Take the lines of the data below from the very first through the line containing "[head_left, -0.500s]" and output them exactly, pictures excluded.
● ● ● ●
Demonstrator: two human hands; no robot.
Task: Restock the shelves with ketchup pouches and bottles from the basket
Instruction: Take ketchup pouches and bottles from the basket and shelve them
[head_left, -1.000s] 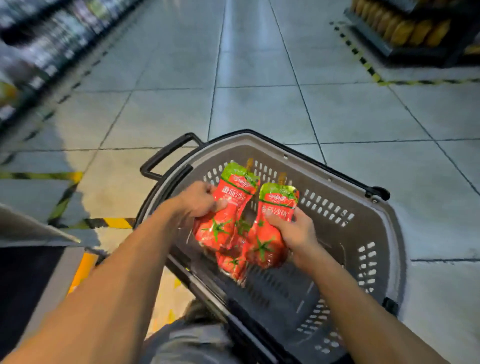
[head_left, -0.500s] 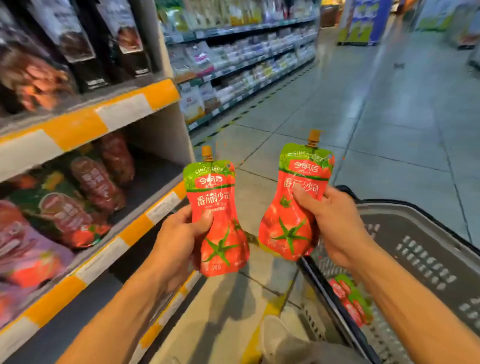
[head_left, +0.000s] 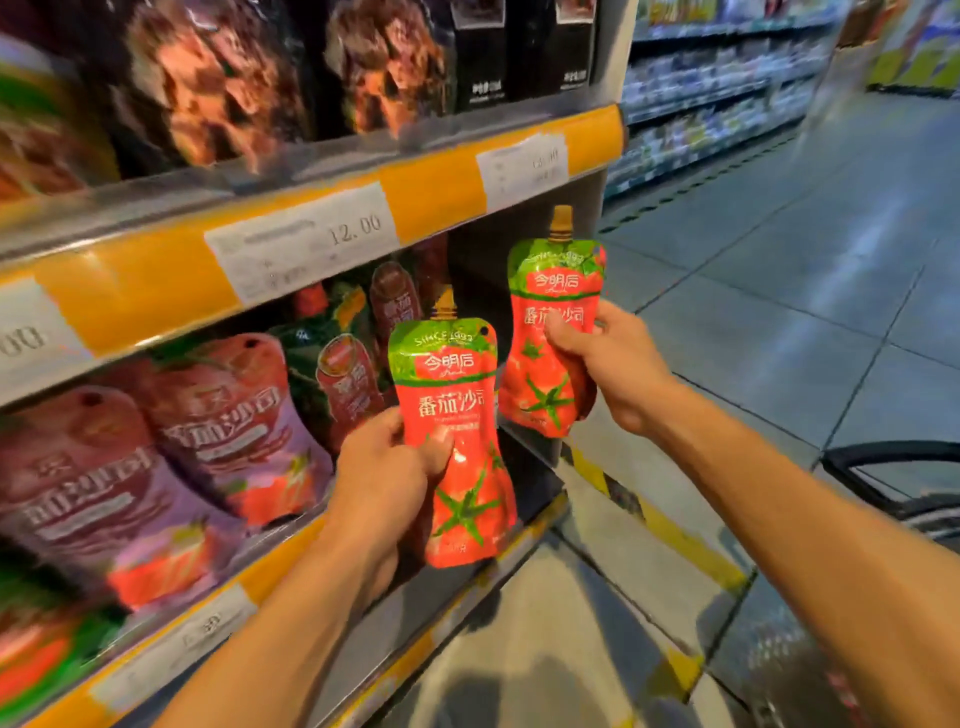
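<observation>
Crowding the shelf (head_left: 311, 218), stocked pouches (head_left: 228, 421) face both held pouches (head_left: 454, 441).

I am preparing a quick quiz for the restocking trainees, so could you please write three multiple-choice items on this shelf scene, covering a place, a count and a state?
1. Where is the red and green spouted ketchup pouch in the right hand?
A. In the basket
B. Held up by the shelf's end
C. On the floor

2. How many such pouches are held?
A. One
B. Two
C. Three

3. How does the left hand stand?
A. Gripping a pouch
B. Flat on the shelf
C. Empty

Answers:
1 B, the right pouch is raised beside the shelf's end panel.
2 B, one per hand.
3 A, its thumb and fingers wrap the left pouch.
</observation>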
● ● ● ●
# Solution to this exercise:
Demonstrator: two human hands; no robot.
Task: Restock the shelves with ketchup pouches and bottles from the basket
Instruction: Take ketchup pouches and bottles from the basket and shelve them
[head_left, -1.000s] 
[head_left, -0.500s] 

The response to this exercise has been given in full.